Travaux sans permis d’urbanisme à Bruxelles: un régime transitoire trop souvent méconnu - Par Me Barthelemy Gorza

Travaux sans permis d’urbanisme à Bruxelles: un régime transitoire trop souvent méconnu – Par Me Barthelemy Gorza

Travaux sans permis d’urbanisme à Bruxelles: un régime transitoire trop souvent méconnu

Publié dans l’Echo du 18 août 2016

La réglementation urbanistique s’étant fortement complexifiée, il est fréquent de constater, notamment à l’occasion d’une vente immobilière, que l’immeuble en question a fait l’objet de travaux sans permis d’urbanisme. Une telle constatation s’avère souvent gênante dans le contexte spécifique d’une vente, sachant que le maintien de ces travaux irréguliers constitue une infraction qui se transmet du vendeur à l’acheteur.

Toutefois, avant de conclure à l’existence d’un réel risque sur le plan juridique, il convient de procéder à une analyse en deux temps consistant, tout d’abord, à vérifier si un permis était légalement requis au moment des travaux et, ensuite, à examiner si les travaux réalisés sans permis sont susceptibles de faire l’objet d’une régularisation.

Sur la nécessité ou pas d’un permis d’urbanisme, il faut généralement avoir égard à la réglementation urbanistique en vigueur au moment où les travaux ont été réalisés, ce qui implique de devoir procéder à un examen de l’application de la loi urbanistique dans le temps. Etant les réformes successives, un tel examen se révèle souvent complexe.

Cette complexité explique d’ailleurs que certains procès-verbaux d’infraction urbanistique sont dressés à torts par les autorités compétentes qui se fondent sur la seule constatation que des aménagements ne sont pas couverts par un permis, sans avoir toutefois vérifié leur date de réalisation et la réglementation applicable à cette époque.

Dans son arrêt du 21 juillet 2012, le Conseil d’Etat a ainsi confirmé que si, à la suite d’un procès-verbal d’infraction, un permis de régularisation est introduit par le propriétaire, et cela alors même qu’aucun permis n’était requis au moment de faits, l’autorité administrative ne peut ni accorder, ni refuser le permis, mais uniquement constater que la demande de permis est sans objet.

Ce premier examen se pose dans beaucoup d’hypothèses, parmi lesquelles on retrouve notamment la division d’une maison en appartements, la modification d’une zone de recul en emplacement de parking, l’aménagement de combles, etc.

En cas de confirmation de travaux sans obtention d’un permis requis, il n’en résulte pas nécessairement un risque insurmontable étant donné que, dans certains cas, leur régularisation est soumise à un régime transitoire assez favorable.

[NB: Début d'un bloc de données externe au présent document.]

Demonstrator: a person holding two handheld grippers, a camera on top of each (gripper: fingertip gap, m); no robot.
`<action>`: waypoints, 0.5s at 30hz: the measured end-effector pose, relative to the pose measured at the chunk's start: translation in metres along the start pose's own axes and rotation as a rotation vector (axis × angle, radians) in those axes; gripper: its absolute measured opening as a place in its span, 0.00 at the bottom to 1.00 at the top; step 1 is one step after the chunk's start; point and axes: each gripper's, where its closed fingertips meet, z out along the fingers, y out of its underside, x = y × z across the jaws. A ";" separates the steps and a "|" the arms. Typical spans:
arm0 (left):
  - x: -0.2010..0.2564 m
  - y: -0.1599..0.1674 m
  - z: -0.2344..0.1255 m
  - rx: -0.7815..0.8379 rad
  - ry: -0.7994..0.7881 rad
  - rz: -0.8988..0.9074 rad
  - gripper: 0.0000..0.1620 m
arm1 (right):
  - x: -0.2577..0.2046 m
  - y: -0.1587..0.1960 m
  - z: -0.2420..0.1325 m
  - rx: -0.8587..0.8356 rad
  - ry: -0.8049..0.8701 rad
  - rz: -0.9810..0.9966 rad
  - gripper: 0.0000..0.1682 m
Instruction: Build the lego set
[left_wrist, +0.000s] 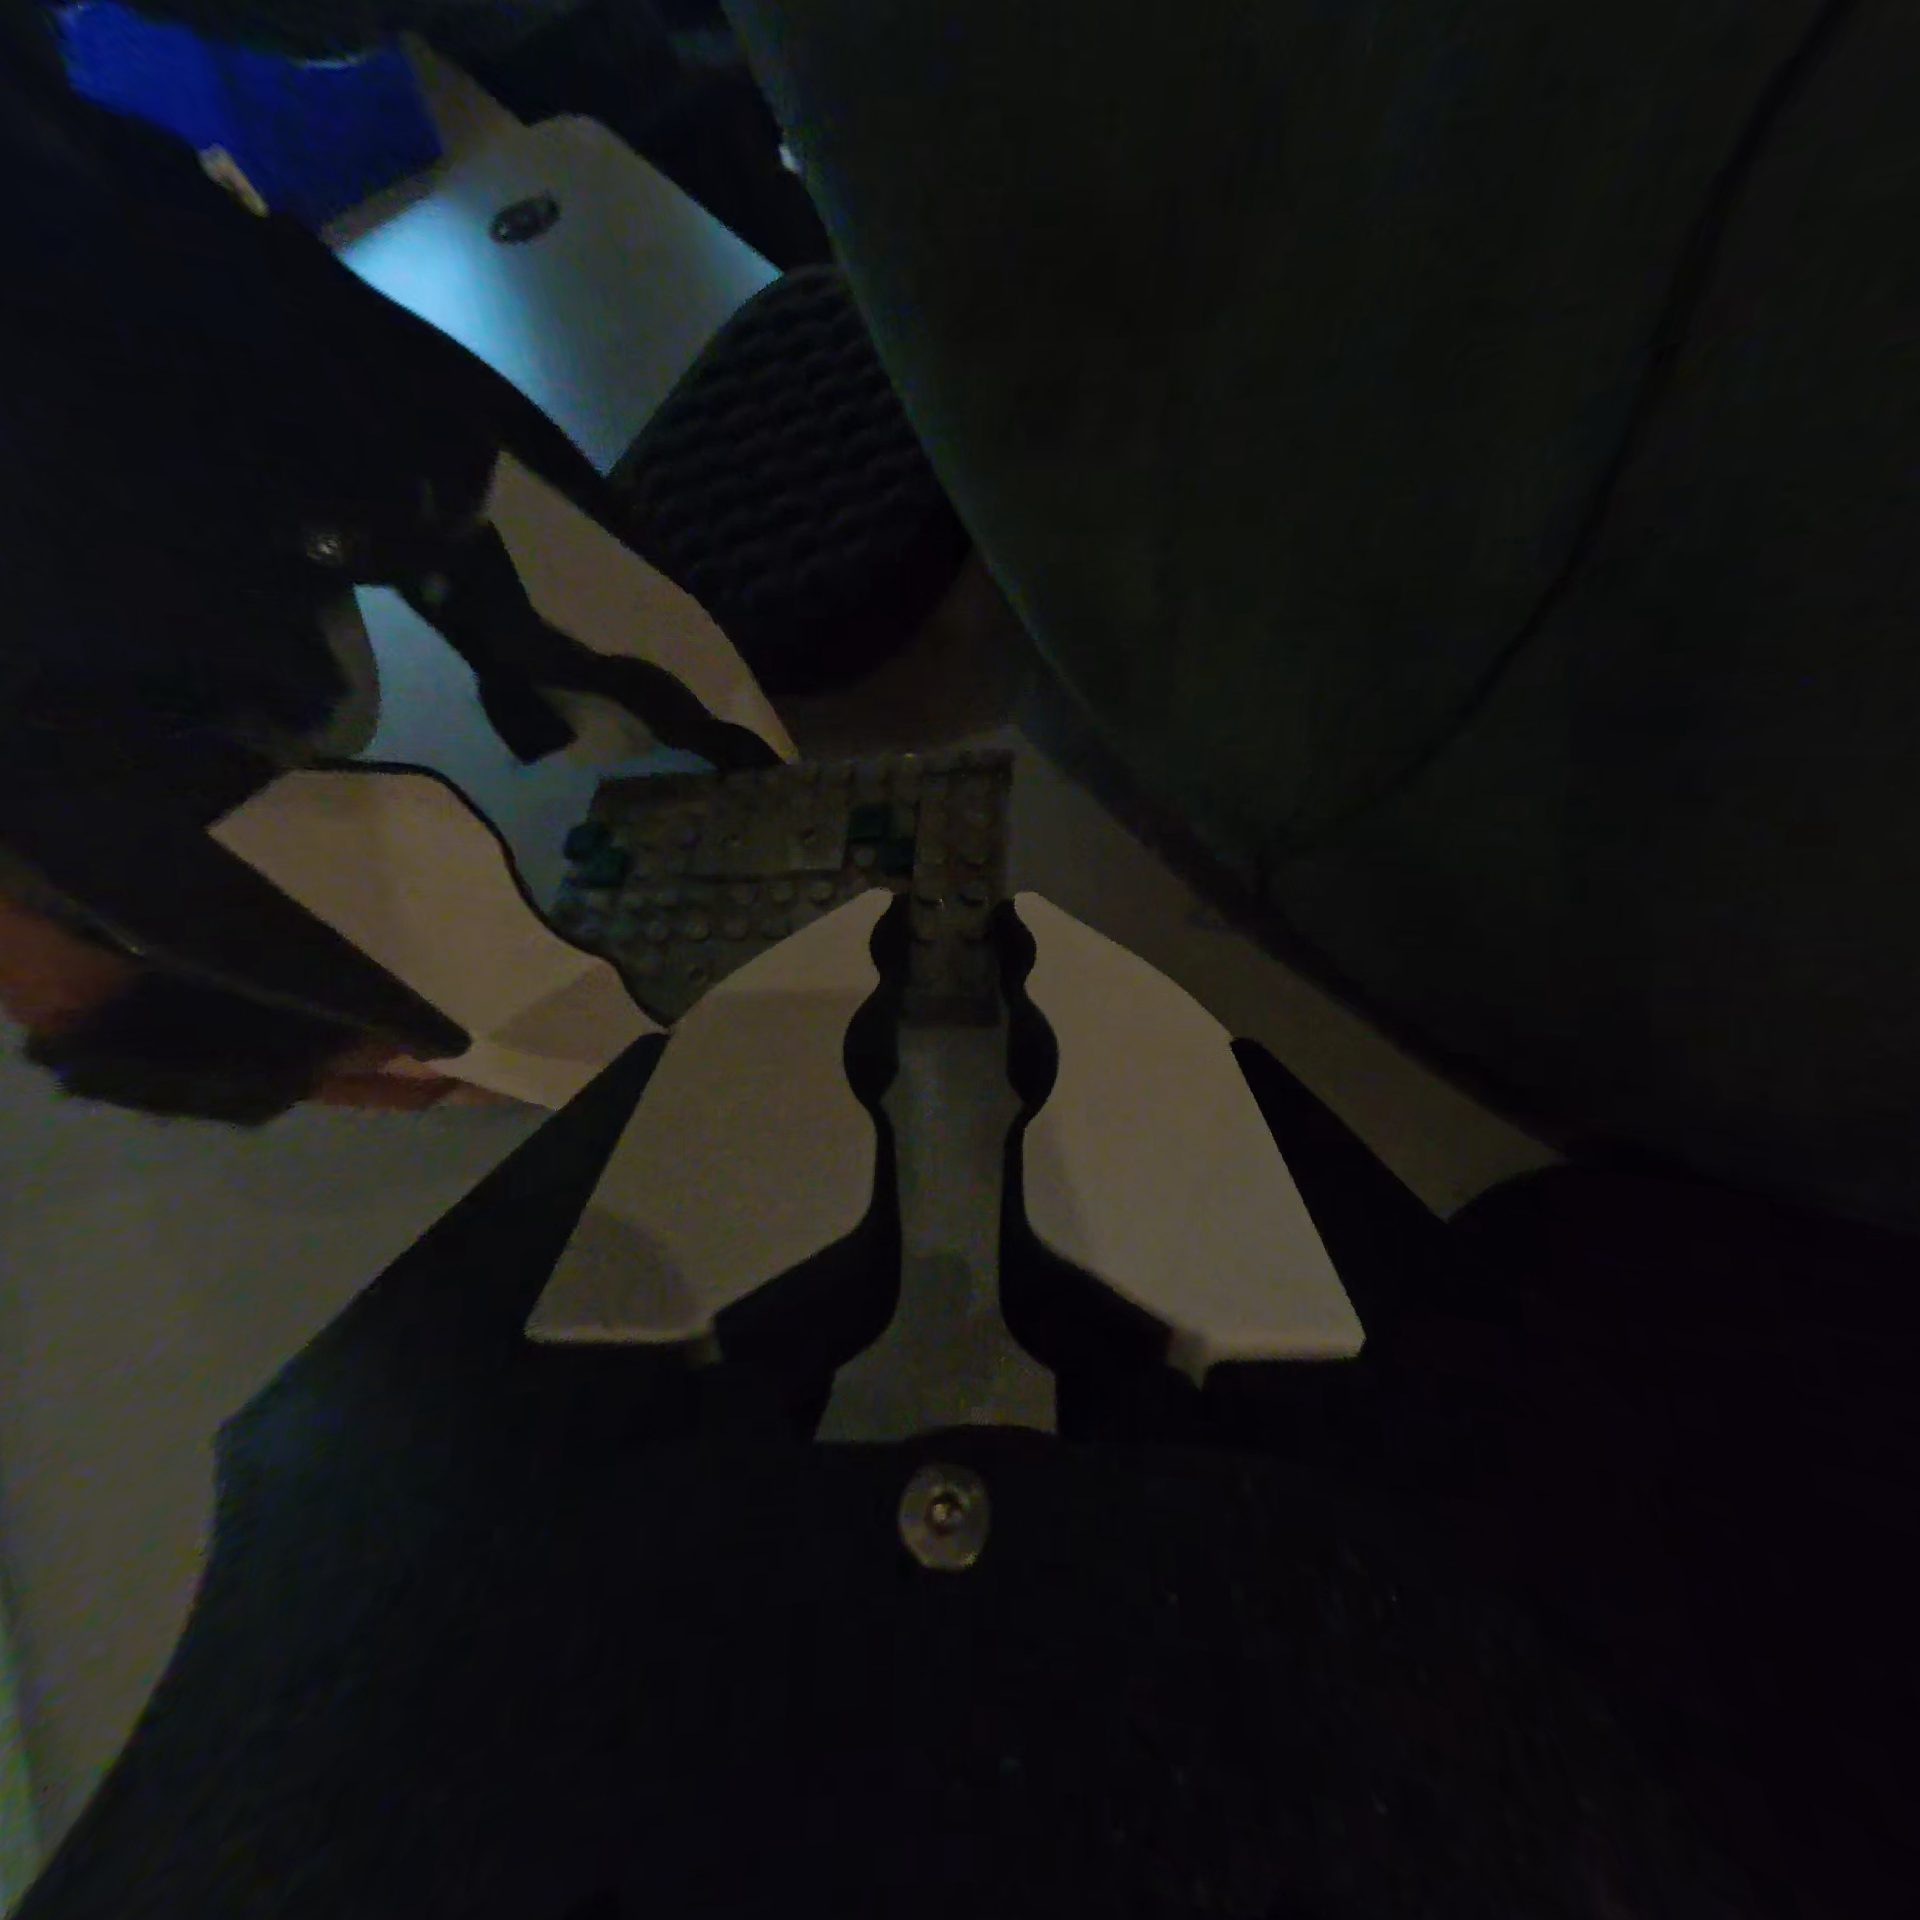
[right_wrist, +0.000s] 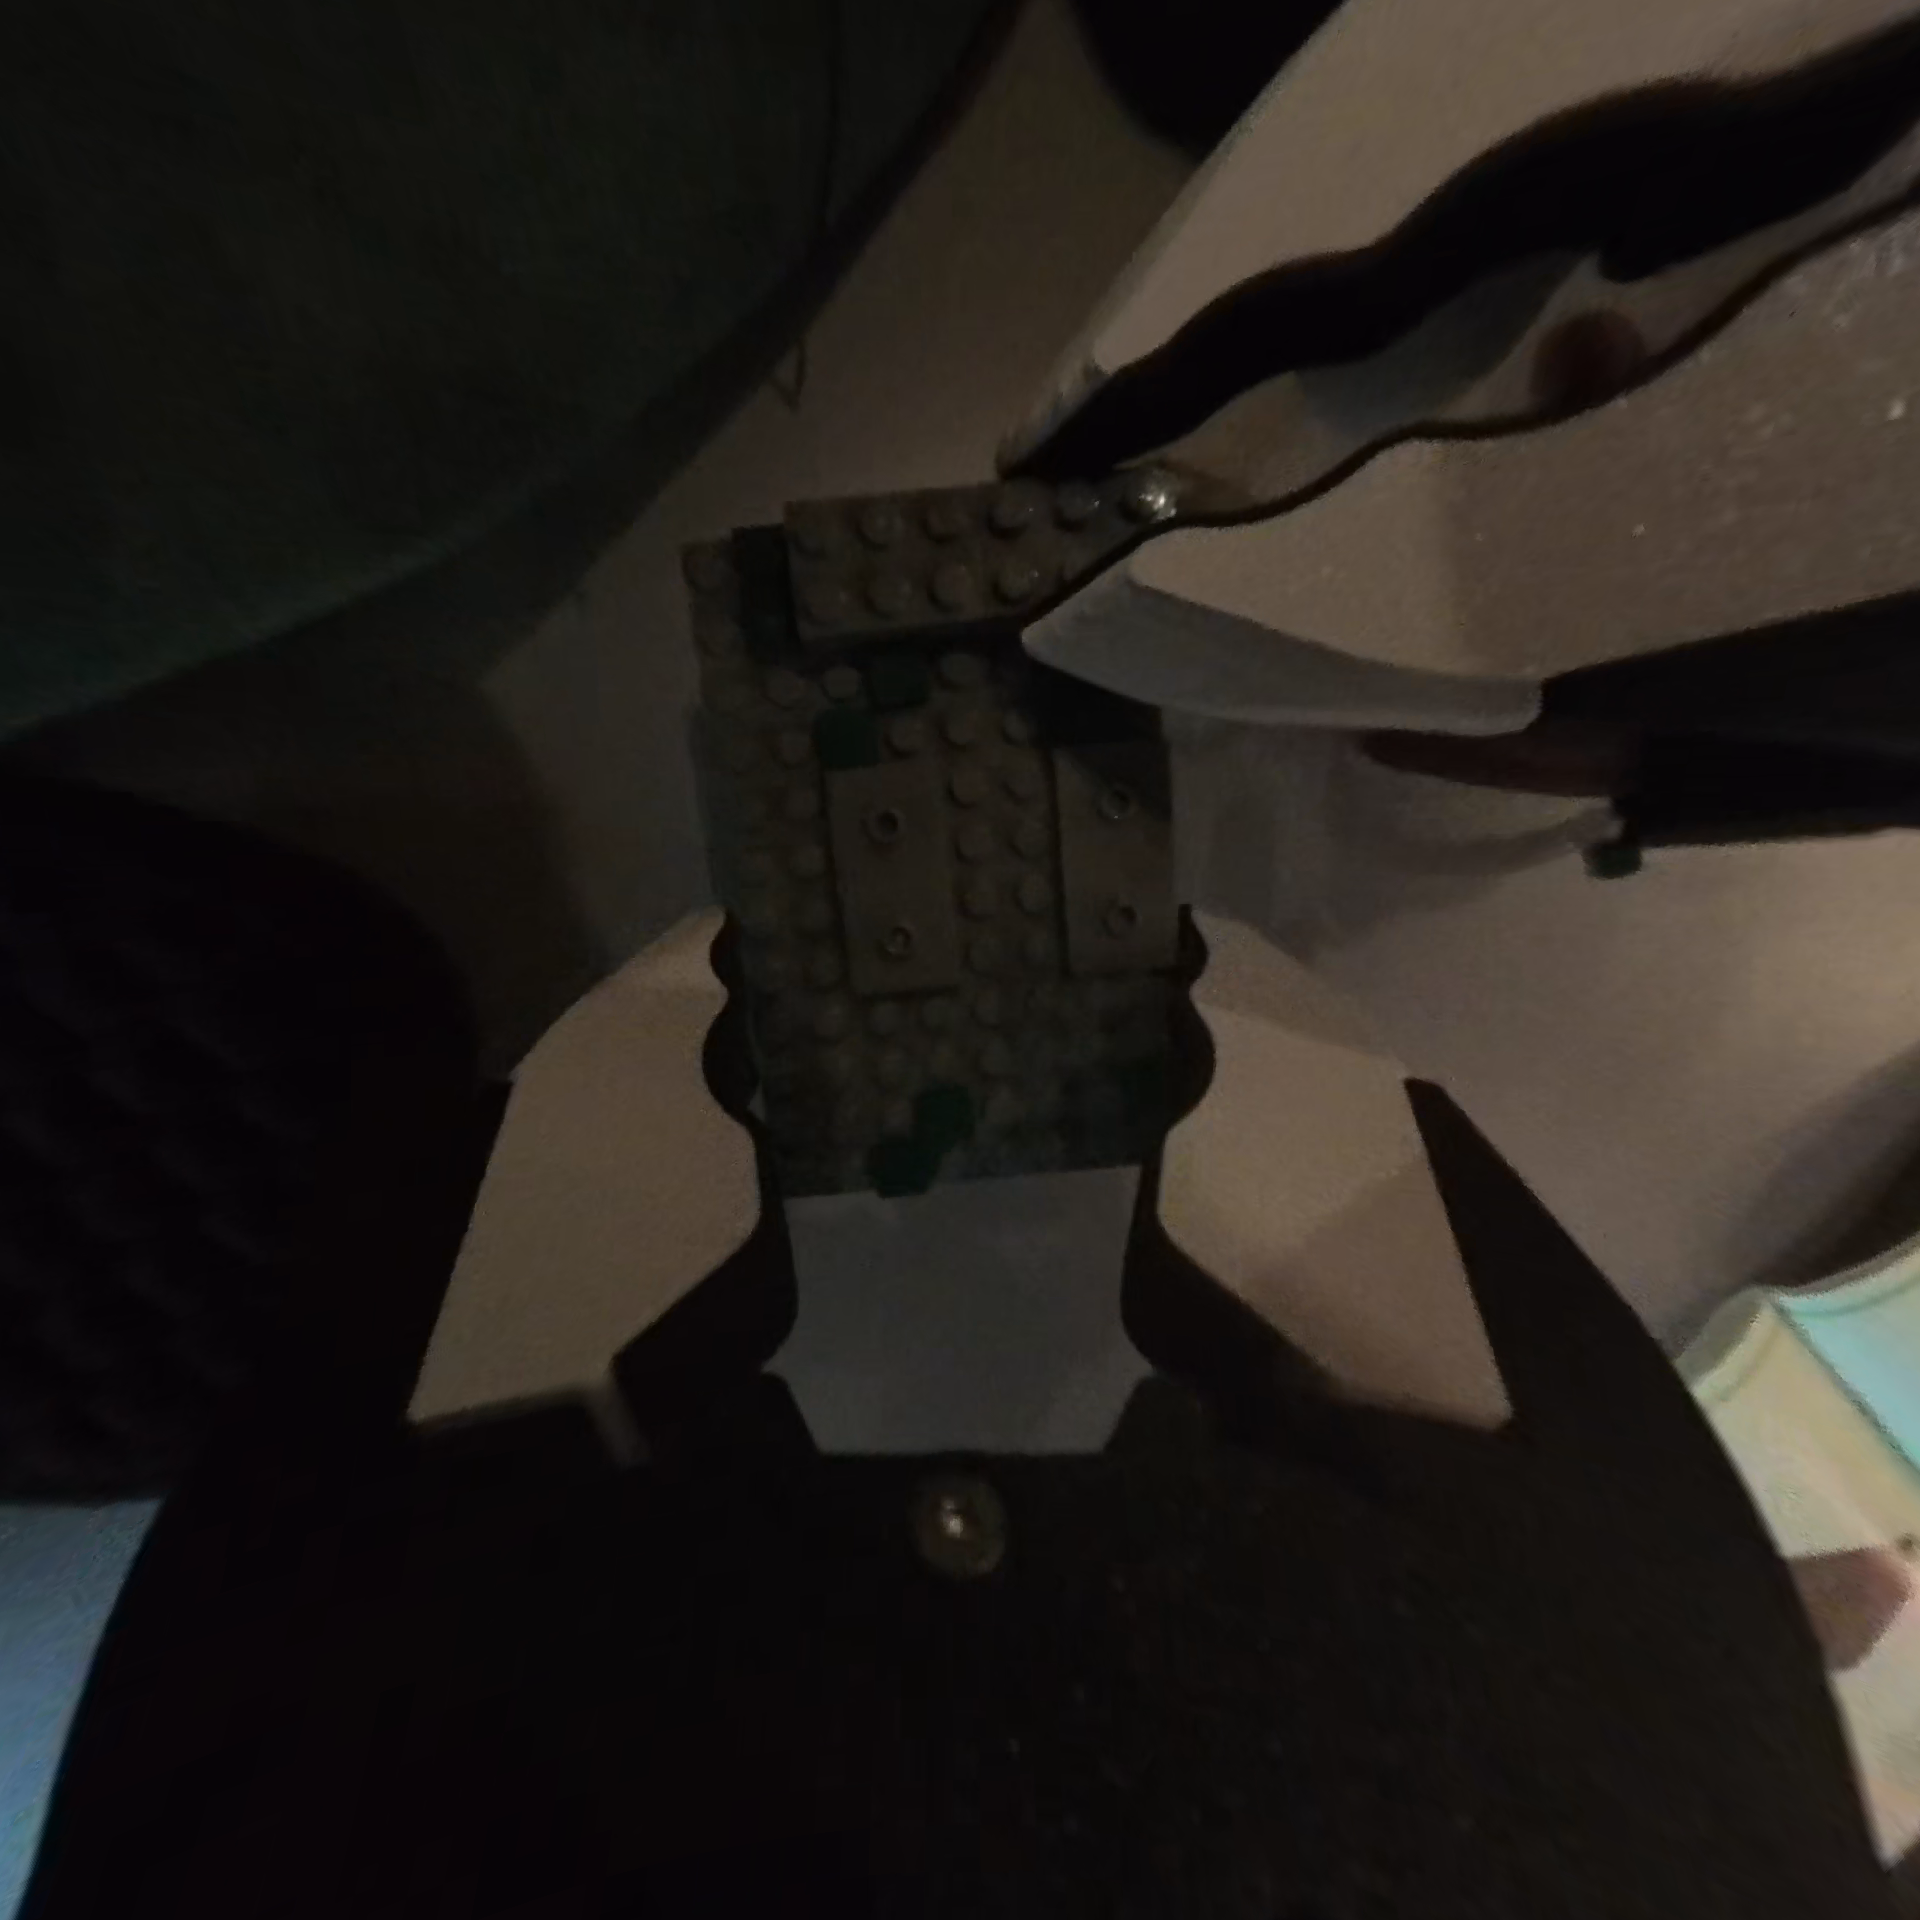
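You have one grey studded plate (right_wrist: 935, 883) held up in dim light between both grippers. Your left gripper (left_wrist: 951, 925) pinches a narrow grey strip (right_wrist: 935, 571) on the plate's far end, fingers nearly together. Your right gripper (right_wrist: 951, 997) clamps the plate's near end, fingers spread to its width. Three dark green bits dot the plate.

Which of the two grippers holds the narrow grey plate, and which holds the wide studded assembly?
The left gripper pinches the narrow grey plate by one end. The right gripper clamps the wide grey assembly across its width; its jaws stand much farther apart.
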 end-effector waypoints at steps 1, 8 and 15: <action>-0.001 0.002 -0.002 -0.014 -0.010 0.005 0.10 | 0.002 0.000 -0.001 0.002 0.013 0.025 0.46; -0.032 0.022 -0.039 -0.002 -0.386 -0.208 0.38 | 0.020 0.017 -0.008 0.084 0.164 0.562 0.46; -0.046 0.028 -0.047 0.084 -0.681 -0.410 0.59 | 0.053 0.000 -0.017 0.112 0.285 0.698 0.46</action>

Ce régime transitoire qui a fait l’objet d’une récente réforme en 2014 est fixé à l’article 330, §3 du Code Bruxelles de l’Aménagement du Territoire. Cette disposition comporte tout d’abord une confirmation de la nécessité d’un permis pour les actes et travaux qui étaient soumis à permis et accomplis avant le 1er juillet 1992, sans qu’un tel permis n’ait été obtenu.

Cet article poursuit en indiquant que ce permis ne peut être délivré que si les actes et travaux en question sont conformes à l’affectation planologique ou à un permis de lotir en vigueur au moment où ils ont été exécutés, et que l’usage du bien n’a pas été modifié depuis le 1er juillet 1992.

Il ressort généralement de cette disposition transitoire que les travaux dont on parvient à prouver qu’ils ont été réalisés avant le 1er juillet 1992 et qu’ils ont été maintenus depuis cette date, sont régularisables pour autant qu’il n’y ait pas de contrariété avec le Plan régional d’affectation du sol ou, le cas échéant, avec un plan particulier d’aménagement du sol ou un permis de lotir. Si, malgré les travaux, l’affectation reste inchangée, cette dernière condition ne pose en général pas de difficulté.

Deux exceptions sont posées par rapport à ce régime transitoire, à savoir les biens faisant l’objet d’une mesure de protection, ainsi que les travaux qui impliquent la création de logements qui ne répondent manifestement pas au titre II du Règlement régional d’urbanisme. Le caractère manifeste de la contrariété n’étant pas défini, ce critère est laissé à l’appréciation des autorités.